In using a fictitious example, the mother of a football playing athlete takes an interest in a head injury sustained by her son. Perhaps she wanted to know why he developed certain symptoms and what sort of treatment might be helpful. Doing her own research, she has been confronted with a mysterious, often repeated, discussion about “free oxygen radicals” in brain in relation to head injury. This post may hopefully take some of the mystery out of the discussion and even suggest a means of prevention.
Burning a Fuel is Oxidation
The chemistry of energy metabolism as it affects the brain/body is exceedingly complex. However, in order to illustrate the principles of oxidation (burning) perhaps it can be seen in the simplest terms by recognizing what happens when we burn (or oxidize) something such as a sheet of paper. The paper does not ignite spontaneously: some form of energy has to set it alight. When we strike a match, energy is consumed by the arm and hand of the person that does the striking. This energy is used to move the match against a rough surface and the friction causes heat energy to arise and light the match. Energy is required for each step. Having applied the flame from the match to the newspaper, we have transferred the energy and the match is incompletely burned. In each case, the match and the paper act as fuel and the heat energy released is produced by the fuel combining with oxygen. Because of incomplete combustion, both the paper and the match are converted into ash, the left over unburned portions.
Speed of the Oxidation
In this simple case the heat energy is released into the atmosphere and disperses. The energy cannot be used to perform work. The same thing happens with an open fire but there is an additional factor. For example, if we blow on it, the fire burns more briskly. Sparks are produced that may set fire to the surrounding dead grass. Energy has to be captured and controlled to do work. Any form of burning, combustion, fire, singeing (we have many words for the process) is produced by a fuel combining with oxygen. The resultant energy is used to do work. Combustion is never complete; some form of ash is left over.

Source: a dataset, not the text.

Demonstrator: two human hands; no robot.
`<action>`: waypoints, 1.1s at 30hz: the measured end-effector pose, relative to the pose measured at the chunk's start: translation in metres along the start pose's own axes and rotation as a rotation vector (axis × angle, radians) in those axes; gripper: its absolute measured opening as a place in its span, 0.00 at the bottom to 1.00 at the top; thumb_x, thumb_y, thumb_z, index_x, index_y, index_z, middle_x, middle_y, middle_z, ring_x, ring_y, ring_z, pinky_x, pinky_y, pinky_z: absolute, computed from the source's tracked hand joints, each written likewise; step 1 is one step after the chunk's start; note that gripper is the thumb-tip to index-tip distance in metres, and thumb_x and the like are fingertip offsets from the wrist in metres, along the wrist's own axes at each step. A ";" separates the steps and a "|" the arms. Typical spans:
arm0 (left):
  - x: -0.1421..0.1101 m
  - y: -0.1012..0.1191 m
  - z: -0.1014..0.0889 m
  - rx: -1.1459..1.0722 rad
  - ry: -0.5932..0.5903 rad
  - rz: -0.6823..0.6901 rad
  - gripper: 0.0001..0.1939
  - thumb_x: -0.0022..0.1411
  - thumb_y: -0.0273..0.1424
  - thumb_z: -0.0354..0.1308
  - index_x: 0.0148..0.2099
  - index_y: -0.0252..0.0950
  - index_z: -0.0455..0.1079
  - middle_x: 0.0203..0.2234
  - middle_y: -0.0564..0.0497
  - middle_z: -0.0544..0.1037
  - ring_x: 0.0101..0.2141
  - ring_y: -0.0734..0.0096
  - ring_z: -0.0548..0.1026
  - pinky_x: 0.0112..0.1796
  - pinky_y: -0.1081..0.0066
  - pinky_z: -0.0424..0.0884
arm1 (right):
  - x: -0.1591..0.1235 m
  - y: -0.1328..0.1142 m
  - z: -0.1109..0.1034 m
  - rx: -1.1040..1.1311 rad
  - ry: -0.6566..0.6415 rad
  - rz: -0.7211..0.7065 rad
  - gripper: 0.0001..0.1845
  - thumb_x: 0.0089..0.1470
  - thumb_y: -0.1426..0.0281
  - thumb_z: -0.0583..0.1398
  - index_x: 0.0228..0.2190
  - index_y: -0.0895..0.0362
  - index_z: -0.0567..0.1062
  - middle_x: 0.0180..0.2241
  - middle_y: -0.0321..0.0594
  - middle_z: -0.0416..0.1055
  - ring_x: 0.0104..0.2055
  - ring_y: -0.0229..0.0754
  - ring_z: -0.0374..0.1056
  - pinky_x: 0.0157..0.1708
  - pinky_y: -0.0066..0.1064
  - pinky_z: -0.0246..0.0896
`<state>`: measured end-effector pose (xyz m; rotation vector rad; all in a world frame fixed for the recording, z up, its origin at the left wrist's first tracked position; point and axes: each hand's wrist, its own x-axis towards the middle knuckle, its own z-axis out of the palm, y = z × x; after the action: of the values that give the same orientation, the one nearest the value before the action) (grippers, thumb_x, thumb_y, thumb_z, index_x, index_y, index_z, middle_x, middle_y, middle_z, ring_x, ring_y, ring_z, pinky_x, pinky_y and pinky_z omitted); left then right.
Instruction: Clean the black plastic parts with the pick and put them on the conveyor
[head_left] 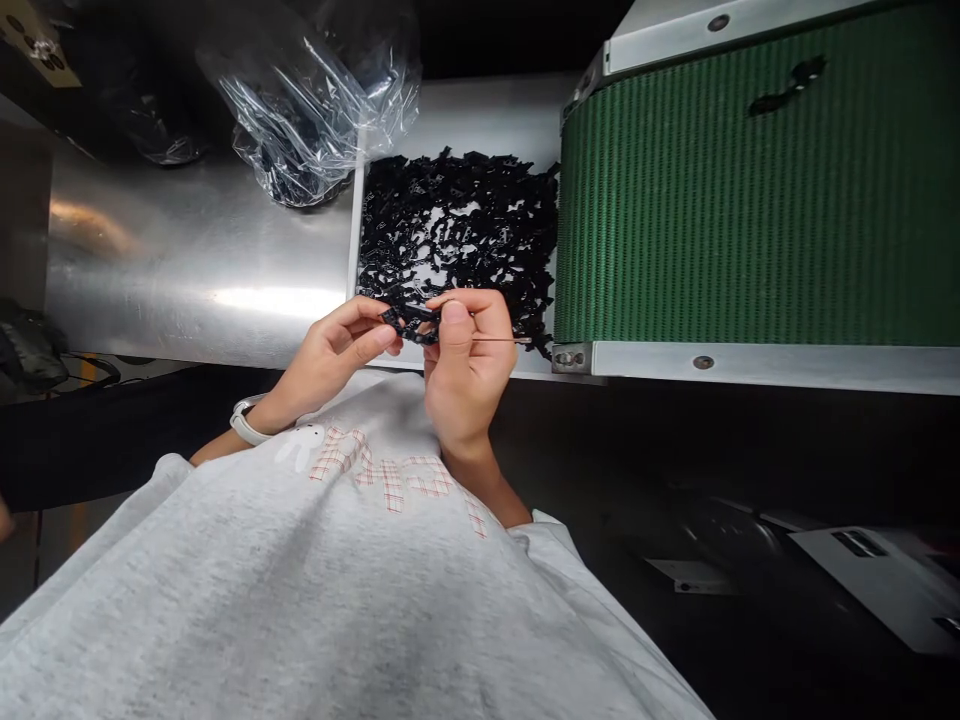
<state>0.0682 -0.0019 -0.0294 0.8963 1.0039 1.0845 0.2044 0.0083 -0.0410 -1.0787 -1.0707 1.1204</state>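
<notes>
My left hand pinches one end of a small black plastic part between thumb and fingers. At the other end of that part, my right hand is closed, its thumb bent over the index finger. A thin copper-coloured rod runs across the right hand's fingers and sticks out to the right; its other end is hidden in the grip. Both hands are above the near edge of a white tray, where a spread of black plastic parts lies tangled together.
A green ribbed conveyor belt with metal side rails stands right of the tray, carrying one black piece. Clear plastic bags sit at the back left, by a steel tabletop. Another person's dark sleeve shows at left.
</notes>
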 end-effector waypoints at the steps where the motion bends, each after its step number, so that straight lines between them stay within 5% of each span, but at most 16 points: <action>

In the body, we burn glucose and the term used is oxidation. The “ash” is carbon dioxide and water, both of which are partially lost in the breath. It is the speed of the reaction that makes a difference to the rate of energy production. Singeing is a very slow combination of the material with oxygen whereas an explosion is an extremely fast reaction. Neither of them could function without oxygen. The production of sparks from an open fire may be used as an analogy for free oxygen radicals. This part of the post may be overkill, but I am discussing every day phenomena that are frequently taken for granted. Little or no thought is generally given to the mechanisms involved.
What are Free Oxygen Radicals?
I have already compared them with sparks from an open fire. This means that oxidation in the body can be slow or fast and the speed of the reaction has to be controlled. Too little oxygen is as bad as too much, encapsulated as “all things in moderation”, arguably the most important philosophical annotation that has ever been conceived, since it applies to everything.
As already indicated, glucose is the major fuel of the body, particularly for the brain. The oxidation of glucose is mediated through a series of vitally important enzymes, yielding energy that is stored in the cell as a chemical substance known as ATP (adenosine triphosphate). An inexact analogy would be that a head injury acts as a form of stress that requires a vast amount of energy consumption to adapt to the injury. The rapid oxidation that follows gives rise to free oxygen radicals that are the equivalent of sparks in a vigorously burning fire. The “sparks” are thrown out of the “fireplace” in the cell and “set fire” (oxidize) to surrounding tissues, thus causing the damage. It is often difficult for people to understand that the energy required to give rise to mental and physical function is from a form of combustion induced by chemical reactions. The chemical energy has to be transduced to electrical and is the reason why we can measure the activity of a given organ such as the heart by the electrocardiogram and the brain by the electroencephalogram.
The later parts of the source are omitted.